> **Description of the task**
Output the listing below, all of it, exactly as given.

> **Information provided**

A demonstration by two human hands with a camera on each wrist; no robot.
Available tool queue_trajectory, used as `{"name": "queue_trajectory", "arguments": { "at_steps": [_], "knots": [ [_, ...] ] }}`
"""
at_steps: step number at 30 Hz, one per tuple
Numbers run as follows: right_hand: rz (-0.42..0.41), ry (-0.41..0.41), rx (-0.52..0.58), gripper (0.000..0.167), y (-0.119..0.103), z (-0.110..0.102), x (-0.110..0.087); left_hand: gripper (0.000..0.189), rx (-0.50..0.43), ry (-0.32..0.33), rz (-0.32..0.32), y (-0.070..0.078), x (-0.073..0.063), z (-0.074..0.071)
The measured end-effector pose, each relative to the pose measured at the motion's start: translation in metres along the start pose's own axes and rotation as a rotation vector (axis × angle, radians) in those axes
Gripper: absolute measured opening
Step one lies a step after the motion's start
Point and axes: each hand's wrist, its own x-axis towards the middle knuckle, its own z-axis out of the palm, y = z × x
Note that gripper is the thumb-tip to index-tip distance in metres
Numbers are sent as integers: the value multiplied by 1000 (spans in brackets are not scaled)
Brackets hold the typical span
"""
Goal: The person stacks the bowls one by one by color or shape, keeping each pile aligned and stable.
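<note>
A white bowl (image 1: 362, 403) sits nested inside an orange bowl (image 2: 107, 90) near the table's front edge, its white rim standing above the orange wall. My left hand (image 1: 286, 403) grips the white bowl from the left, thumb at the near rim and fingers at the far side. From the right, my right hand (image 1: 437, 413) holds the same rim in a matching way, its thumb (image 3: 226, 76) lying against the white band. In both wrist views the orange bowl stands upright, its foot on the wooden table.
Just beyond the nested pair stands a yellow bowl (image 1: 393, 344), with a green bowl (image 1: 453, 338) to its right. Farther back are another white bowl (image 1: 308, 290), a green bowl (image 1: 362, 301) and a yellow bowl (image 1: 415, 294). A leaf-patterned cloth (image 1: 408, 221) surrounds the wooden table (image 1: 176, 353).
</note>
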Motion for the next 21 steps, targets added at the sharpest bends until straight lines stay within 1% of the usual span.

> **Answer space**
A demonstration by two human hands with a camera on each wrist; no robot.
Available tool queue_trajectory, used as `{"name": "queue_trajectory", "arguments": { "at_steps": [_], "knots": [ [_, ...] ] }}`
"""
at_steps: step number at 30 Hz, one per tuple
Numbers run as follows: right_hand: rz (-0.42..0.41), ry (-0.41..0.41), rx (-0.52..0.58), gripper (0.000..0.167), y (-0.119..0.103), z (-0.110..0.102), x (-0.110..0.087); left_hand: gripper (0.000..0.189), rx (-0.50..0.43), ry (-0.32..0.33), rz (-0.32..0.32), y (-0.070..0.078), x (-0.073..0.063), z (-0.074..0.071)
The measured end-effector pose, each relative to the pose measured at the motion's start: translation in metres along the start pose's own axes and rotation as a rotation vector (axis × angle, radians) in those axes
Gripper: absolute measured opening
Step one lies a step after the motion's start
Point and axes: each hand's wrist, its own x-axis towards the middle knuckle, its own z-axis out of the palm, y = z × x
Note that gripper is the thumb-tip to index-tip distance in metres
Numbers are sent as integers: the value multiplied by 1000 (spans in brackets are not scaled)
Brackets hold the typical span
"""
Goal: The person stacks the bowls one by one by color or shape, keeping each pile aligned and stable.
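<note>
A white bowl (image 1: 362, 403) sits nested inside an orange bowl (image 2: 107, 90) near the table's front edge, its white rim standing above the orange wall. My left hand (image 1: 286, 403) grips the white bowl from the left, thumb at the near rim and fingers at the far side. From the right, my right hand (image 1: 437, 413) holds the same rim in a matching way, its thumb (image 3: 226, 76) lying against the white band. In both wrist views the orange bowl stands upright, its foot on the wooden table.
Just beyond the nested pair stands a yellow bowl (image 1: 393, 344), with a green bowl (image 1: 453, 338) to its right. Farther back are another white bowl (image 1: 308, 290), a green bowl (image 1: 362, 301) and a yellow bowl (image 1: 415, 294). A leaf-patterned cloth (image 1: 408, 221) surrounds the wooden table (image 1: 176, 353).
</note>
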Motion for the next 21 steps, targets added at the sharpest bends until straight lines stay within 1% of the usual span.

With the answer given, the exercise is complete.